- [WHAT IS REQUIRED]: The answer must be the full listing, retyped exactly.

- [PROVIDED MATERIAL]:
[Start of Attachment]

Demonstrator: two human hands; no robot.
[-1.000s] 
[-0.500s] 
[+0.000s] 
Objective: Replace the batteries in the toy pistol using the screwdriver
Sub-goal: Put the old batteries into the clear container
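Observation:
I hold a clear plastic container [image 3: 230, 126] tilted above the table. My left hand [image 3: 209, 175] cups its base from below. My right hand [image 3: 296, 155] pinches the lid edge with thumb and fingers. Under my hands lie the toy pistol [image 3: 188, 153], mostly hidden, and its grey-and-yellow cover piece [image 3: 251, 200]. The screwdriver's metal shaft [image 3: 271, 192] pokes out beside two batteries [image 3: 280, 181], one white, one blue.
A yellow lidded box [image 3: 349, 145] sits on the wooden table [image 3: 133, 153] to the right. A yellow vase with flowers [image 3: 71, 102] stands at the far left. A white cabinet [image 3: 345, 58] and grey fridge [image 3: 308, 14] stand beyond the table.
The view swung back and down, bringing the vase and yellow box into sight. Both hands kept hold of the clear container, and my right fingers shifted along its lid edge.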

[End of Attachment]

- [FINISHED EXERCISE]:
Demonstrator: two human hands; no robot.
[-1.000s] 
[-0.500s] 
[+0.000s] 
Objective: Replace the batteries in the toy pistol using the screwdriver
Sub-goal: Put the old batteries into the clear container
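Observation:
I hold a clear plastic container [image 3: 230, 126] tilted above the table. My left hand [image 3: 209, 175] cups its base from below. My right hand [image 3: 296, 155] pinches the lid edge with thumb and fingers. Under my hands lie the toy pistol [image 3: 188, 153], mostly hidden, and its grey-and-yellow cover piece [image 3: 251, 200]. The screwdriver's metal shaft [image 3: 271, 192] pokes out beside two batteries [image 3: 280, 181], one white, one blue.
A yellow lidded box [image 3: 349, 145] sits on the wooden table [image 3: 133, 153] to the right. A yellow vase with flowers [image 3: 71, 102] stands at the far left. A white cabinet [image 3: 345, 58] and grey fridge [image 3: 308, 14] stand beyond the table.
The view swung back and down, bringing the vase and yellow box into sight. Both hands kept hold of the clear container, and my right fingers shifted along its lid edge.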

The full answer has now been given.